**Your task**
The lines to reproduce from the material below are those from the one containing "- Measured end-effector" through the one containing "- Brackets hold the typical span", both included; write them out exactly and add nothing.
+---+
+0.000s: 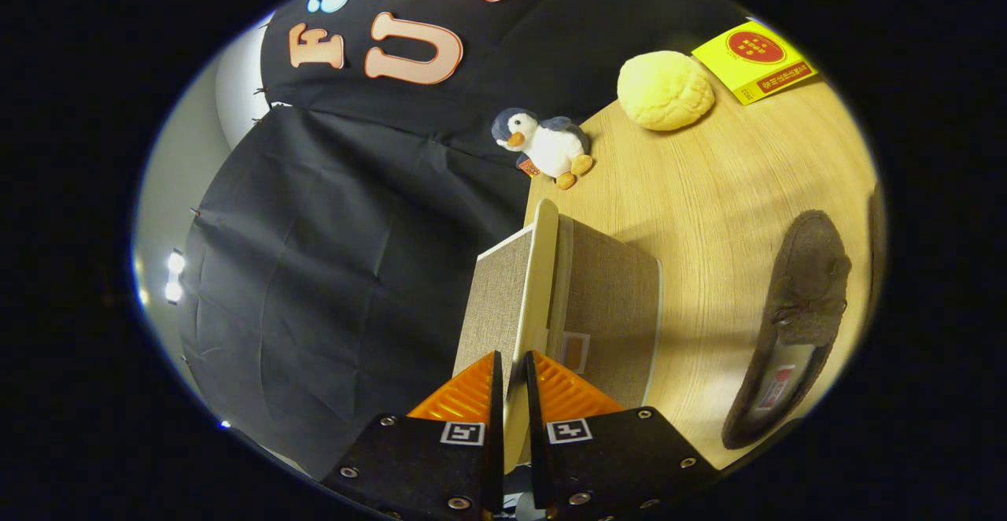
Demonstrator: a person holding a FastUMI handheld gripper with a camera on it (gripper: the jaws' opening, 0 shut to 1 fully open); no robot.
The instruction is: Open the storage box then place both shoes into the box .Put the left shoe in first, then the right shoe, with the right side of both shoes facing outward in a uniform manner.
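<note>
Tongs (511, 367) pinch the box lid (537, 285); shoe (794, 324) and penguin (544, 145) lie apart.

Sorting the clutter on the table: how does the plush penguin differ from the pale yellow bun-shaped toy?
The plush penguin is dark and white with orange feet; the yellow bun toy is plain, round and bigger. The penguin sits at the table's edge, the bun further in. Both lie beyond the gripper, whose jaws clamp the box lid.
</note>
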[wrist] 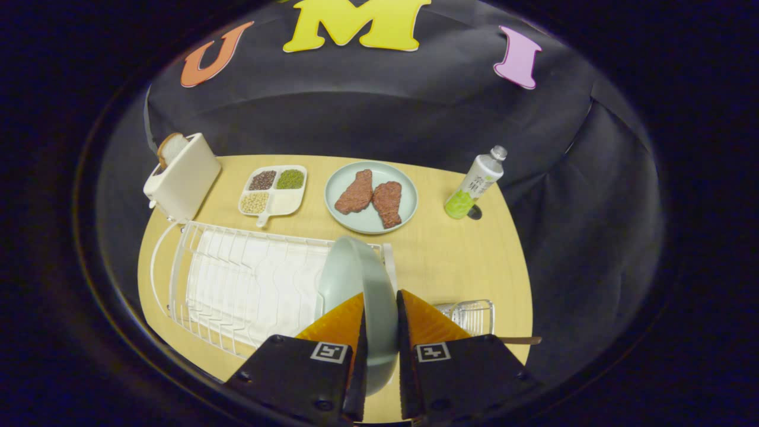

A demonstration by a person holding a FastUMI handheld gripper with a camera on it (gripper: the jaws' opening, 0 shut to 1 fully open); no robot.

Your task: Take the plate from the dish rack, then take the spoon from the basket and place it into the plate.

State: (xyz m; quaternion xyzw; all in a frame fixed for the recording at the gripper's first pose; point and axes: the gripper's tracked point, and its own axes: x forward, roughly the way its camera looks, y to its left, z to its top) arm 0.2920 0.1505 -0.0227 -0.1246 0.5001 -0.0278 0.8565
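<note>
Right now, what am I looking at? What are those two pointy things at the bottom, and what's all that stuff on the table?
Those two pointy things are the fingers of a gripper, a grabbing tool a person holds in a hand. A camera rides on it and looks forward along the fingers, so the picture looks round and bent.

The fingers are squeezing the rim of a pale green plate, which stands on edge at the end of a white dish rack.

On the yellow table beyond them are a toaster with bread in it, a small tray of beans and seeds, a second plate with two pieces of meat, and a bottle. Beside the fingers stands a clear basket with a spoon handle sticking out.
</note>
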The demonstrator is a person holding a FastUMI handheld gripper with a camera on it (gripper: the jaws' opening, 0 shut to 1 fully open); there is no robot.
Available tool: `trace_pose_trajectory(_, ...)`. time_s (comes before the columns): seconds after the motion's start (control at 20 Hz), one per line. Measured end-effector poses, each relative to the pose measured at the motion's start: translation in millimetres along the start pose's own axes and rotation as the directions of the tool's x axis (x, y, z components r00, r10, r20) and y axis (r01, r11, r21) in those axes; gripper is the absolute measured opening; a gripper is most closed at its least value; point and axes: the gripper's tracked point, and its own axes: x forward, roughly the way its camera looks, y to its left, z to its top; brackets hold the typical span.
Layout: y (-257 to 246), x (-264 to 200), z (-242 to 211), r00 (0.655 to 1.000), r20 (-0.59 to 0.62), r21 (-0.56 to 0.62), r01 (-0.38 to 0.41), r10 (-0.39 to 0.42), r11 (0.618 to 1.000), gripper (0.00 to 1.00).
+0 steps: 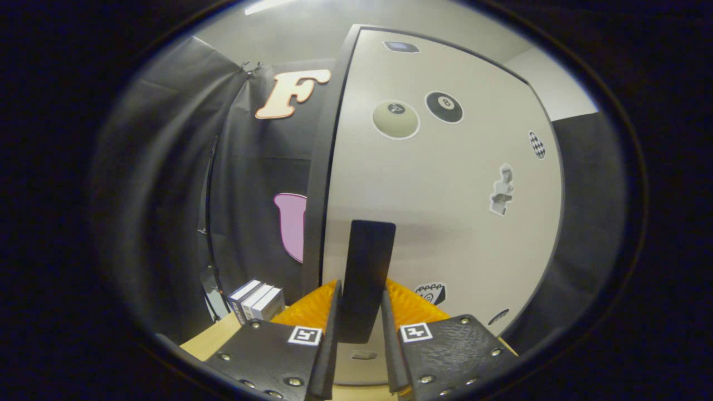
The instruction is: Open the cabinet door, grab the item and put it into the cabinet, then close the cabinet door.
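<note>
A pale cabinet door (445, 211) with several stickers stands close in front of me, a dark edge (320, 184) running down its left side. A flat black handle (369, 250) stands upright on the door. My gripper (361, 291) is shut on the lower part of this handle, one finger pressing on each side. A few small boxes (256, 301) stand side by side on the wooden table (209, 342), to the left of my fingers and beside the cabinet.
Black cloth walls (167, 195) close off the left and the far right. The wooden table runs under the gripper, and the cabinet stands on it.
</note>
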Motion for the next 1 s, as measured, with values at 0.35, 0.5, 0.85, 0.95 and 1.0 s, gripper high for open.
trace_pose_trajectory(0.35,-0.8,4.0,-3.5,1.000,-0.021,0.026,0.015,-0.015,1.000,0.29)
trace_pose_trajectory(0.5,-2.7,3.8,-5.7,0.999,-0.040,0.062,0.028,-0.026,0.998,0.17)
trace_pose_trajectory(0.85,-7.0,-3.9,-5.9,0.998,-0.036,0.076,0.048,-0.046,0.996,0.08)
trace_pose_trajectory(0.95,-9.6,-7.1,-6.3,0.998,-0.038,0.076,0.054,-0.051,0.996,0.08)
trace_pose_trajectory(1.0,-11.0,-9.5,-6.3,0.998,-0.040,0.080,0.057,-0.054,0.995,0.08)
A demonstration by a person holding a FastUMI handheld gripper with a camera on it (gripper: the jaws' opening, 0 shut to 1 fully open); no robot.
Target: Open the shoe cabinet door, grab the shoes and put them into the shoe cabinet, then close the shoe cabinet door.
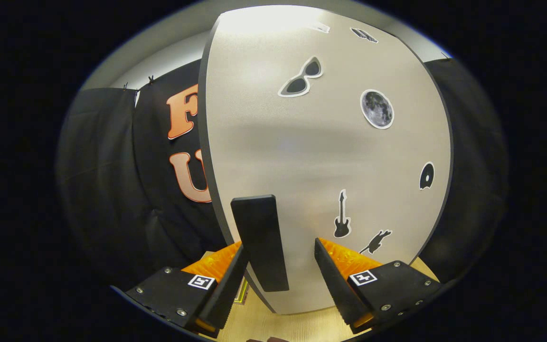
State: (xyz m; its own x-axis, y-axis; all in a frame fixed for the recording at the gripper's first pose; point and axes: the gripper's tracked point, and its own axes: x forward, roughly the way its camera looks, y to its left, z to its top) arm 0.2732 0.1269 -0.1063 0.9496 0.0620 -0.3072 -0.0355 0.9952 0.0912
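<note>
Here, door: the shoe cabinet door [321,156] stands directly ahead of the fingers.
Handle: a dark bar handle [259,242] rises between the fingers, near the door's left edge.
Gripper [280,266]: jaws spread, a gap visible beside the handle.
Room: black cloth wall [112,180] left of the door edge; wooden floor [297,325] below.
Markings: stickers only, including sunglasses [301,78], moon [377,109] and guitar [342,216]; no readable writing.

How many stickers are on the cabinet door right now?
7 on the cabinet door: two partial at the top, sunglasses, moon, disc, two guitars. Handle sits between the open hand-held gripper fingers.
</note>
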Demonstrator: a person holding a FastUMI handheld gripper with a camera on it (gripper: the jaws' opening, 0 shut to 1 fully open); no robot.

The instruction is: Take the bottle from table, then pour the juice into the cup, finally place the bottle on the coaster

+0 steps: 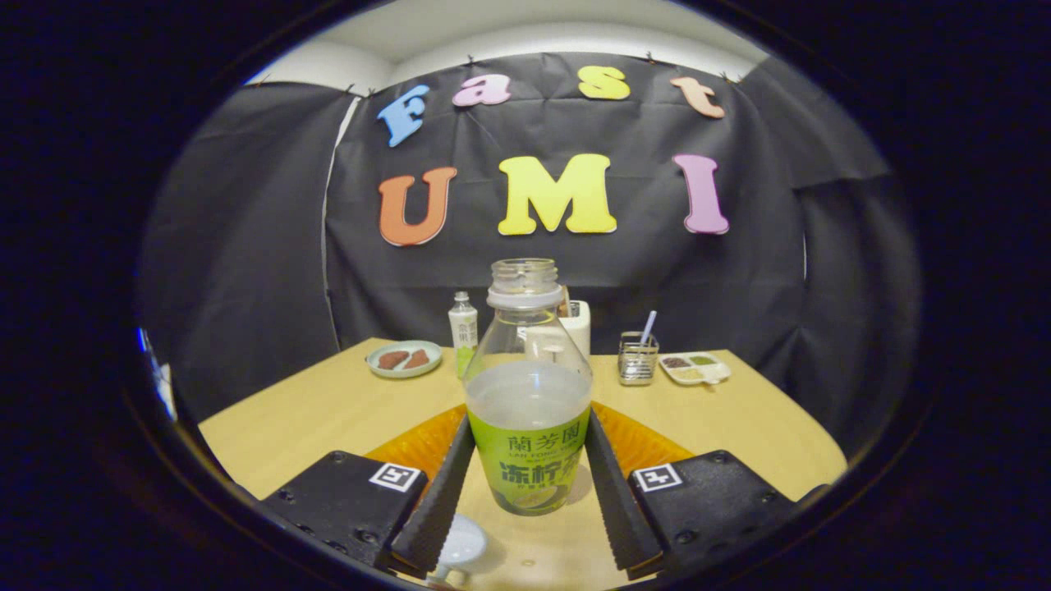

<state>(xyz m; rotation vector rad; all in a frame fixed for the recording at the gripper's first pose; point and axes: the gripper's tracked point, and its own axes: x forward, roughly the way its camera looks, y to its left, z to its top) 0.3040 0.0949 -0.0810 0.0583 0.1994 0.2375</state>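
One uncapped juice bottle (pixel 529 394), green-labelled and partly full, stands upright on the surface (pixel 328 410), the gripper (pixel 530 460) clamped on its sides; one smaller capped bottle (pixel 463 332) stands beyond.

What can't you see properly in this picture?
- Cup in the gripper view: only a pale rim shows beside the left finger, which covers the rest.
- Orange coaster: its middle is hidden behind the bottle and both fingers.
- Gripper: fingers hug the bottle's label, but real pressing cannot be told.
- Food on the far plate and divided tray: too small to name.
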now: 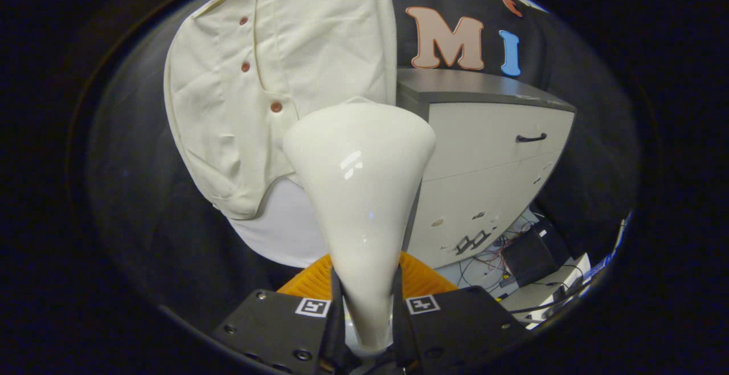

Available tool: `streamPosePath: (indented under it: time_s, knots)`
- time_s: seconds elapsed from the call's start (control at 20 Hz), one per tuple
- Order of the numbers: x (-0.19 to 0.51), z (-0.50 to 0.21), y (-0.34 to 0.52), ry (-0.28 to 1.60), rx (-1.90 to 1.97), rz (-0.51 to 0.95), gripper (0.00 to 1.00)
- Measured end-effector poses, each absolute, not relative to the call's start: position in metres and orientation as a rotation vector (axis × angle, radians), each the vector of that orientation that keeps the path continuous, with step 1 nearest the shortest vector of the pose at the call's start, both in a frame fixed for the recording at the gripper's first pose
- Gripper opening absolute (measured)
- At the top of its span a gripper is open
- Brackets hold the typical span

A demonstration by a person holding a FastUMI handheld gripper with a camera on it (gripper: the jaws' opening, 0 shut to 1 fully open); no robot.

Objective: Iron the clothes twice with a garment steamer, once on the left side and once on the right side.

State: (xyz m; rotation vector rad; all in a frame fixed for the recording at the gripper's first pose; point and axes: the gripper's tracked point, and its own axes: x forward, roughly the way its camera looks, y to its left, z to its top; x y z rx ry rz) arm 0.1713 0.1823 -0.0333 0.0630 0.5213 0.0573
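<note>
Black cloth walled the booth behind everything, and against it hung a cream shirt (273, 78), buttoned down its front with small reddish buttons (276, 106), its fabric creased here and there. Below the shirt's hem a white underlayer (273, 232) showed, rounded like the lower part of a form the shirt was dressed on. To the right of the shirt stood a cabinet (490, 158) with a dark grey top and pale drawer fronts; the upper drawer carried a dark handle (531, 137). On the floor past the cabinet's foot lay a tangle of cables (484, 267) and a black box (529, 255). The gripper (367, 318) held the steamer (359, 192) by its narrow neck: both fingers were closed against it, one on each side, with the neck squeezed between them. From that grip the steamer's glossy white body widened upward into a broad head, which stood just ahead of the fingers and overlapped the shirt's lower right part, beside the lowest button. Whether the head actually touched the cloth I could not tell from where I stood. Something orange and ribbed (421, 278) sat just beyond the fingers, behind the steamer's neck, partly hidden by it. Each finger block bore a small square black-and-white marker (422, 304) on its upper face.
</note>
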Motion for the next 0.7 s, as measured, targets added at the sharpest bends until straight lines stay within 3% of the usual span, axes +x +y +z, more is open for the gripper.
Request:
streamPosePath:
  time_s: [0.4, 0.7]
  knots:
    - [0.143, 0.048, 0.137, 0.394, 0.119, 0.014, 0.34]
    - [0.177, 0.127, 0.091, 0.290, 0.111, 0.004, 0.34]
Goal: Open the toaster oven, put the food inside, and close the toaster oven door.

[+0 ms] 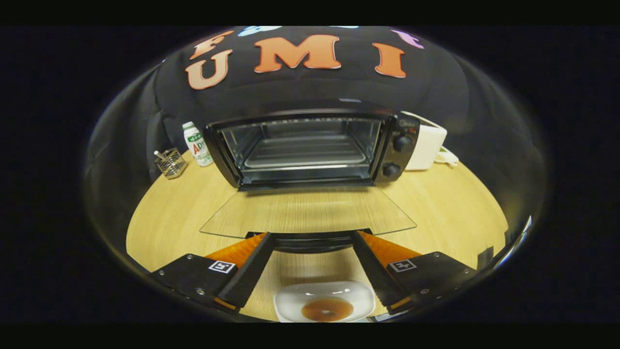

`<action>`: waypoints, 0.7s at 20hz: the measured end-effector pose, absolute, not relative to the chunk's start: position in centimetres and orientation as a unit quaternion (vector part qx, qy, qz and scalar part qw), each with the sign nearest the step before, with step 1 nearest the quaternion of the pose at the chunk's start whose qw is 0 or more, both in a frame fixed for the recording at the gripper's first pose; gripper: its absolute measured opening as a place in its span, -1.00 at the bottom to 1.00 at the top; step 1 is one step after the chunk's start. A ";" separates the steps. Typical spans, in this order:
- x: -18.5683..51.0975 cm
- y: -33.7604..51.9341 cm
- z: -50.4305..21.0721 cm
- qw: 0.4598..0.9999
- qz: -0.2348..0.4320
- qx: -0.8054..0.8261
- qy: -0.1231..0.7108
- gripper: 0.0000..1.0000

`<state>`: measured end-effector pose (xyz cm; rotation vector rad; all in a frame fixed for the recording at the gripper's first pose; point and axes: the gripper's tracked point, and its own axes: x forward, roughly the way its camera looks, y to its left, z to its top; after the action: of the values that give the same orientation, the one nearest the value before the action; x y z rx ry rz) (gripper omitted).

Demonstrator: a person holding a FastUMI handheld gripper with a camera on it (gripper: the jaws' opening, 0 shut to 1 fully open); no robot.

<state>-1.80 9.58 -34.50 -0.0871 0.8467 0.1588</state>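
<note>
Oven (310,148) door (308,213) lying fully open; gripper (310,242) jaws spread wide, holding nothing. Next: closing squarely on dish (324,301) rim, keeping food (327,309) level.

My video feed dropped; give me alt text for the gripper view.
The toaster oven stands open, its glass door folded flat onto the wooden table. The tongs are spread open at the door's handle; a white dish of brown food sits between them.

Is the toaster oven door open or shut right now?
Open. The glass door lies folded down flat over the table ahead of the toaster oven, exposing its rack. The gripper is open, fingertips at the door's handle.
</note>
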 end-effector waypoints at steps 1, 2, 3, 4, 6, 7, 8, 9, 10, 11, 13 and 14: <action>-2.0 9.5 -35.4 0.904 0.073 -0.035 0.420 0.99; -2.2 9.4 -36.7 0.899 0.069 -0.035 0.430 0.98; -2.3 9.3 -37.4 0.897 0.069 -0.039 0.435 0.98; -2.4 9.3 -37.9 0.897 0.070 -0.045 0.435 0.98; -2.6 9.2 -38.3 0.897 0.075 -0.058 0.432 0.98; -2.8 9.2 -38.5 0.895 0.076 -0.061 0.434 0.98; -3.0 9.0 -38.7 0.894 0.075 -0.059 0.437 0.98; -3.0 8.8 -38.9 0.893 0.074 -0.057 0.439 0.98; -3.3 8.7 -38.8 0.895 0.073 -0.055 0.438 0.98; -3.4 8.8 -38.8 0.894 0.075 -0.049 0.440 0.98; -3.9 8.5 -38.2 0.895 0.073 -0.042 0.437 0.98; -4.0 8.1 -37.6 0.899 0.073 -0.040 0.431 0.98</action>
<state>-4.01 8.07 -37.60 -0.0838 0.8925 0.1503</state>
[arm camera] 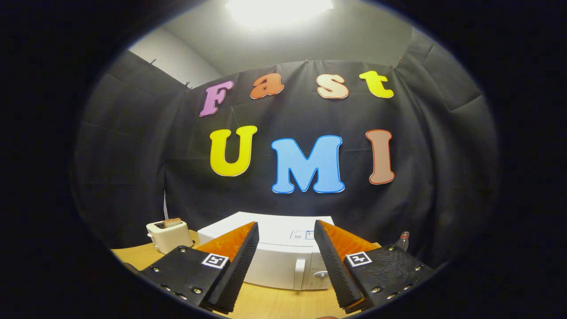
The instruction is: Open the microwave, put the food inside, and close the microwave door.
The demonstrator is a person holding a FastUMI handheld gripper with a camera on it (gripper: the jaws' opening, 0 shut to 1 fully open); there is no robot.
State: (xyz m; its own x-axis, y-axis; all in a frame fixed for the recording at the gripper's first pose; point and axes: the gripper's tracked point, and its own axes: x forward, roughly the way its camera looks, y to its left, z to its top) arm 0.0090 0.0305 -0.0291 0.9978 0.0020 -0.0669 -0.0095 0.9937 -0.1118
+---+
**Problem solution**
- Measured end-effector poses, each absolute, not relative to the call's start: position in metres and orientation as a rotation vector (axis × angle, radians), each the vector of that orientation that keeps the path continuous, with step 1 nearest the shortest vector of the pose at the call's start, both in a frame fixed for the recording at the gripper's first pose
- Gripper opening absolute (measured)
- At the top of its span a gripper is open
- Brackets hold the typical span

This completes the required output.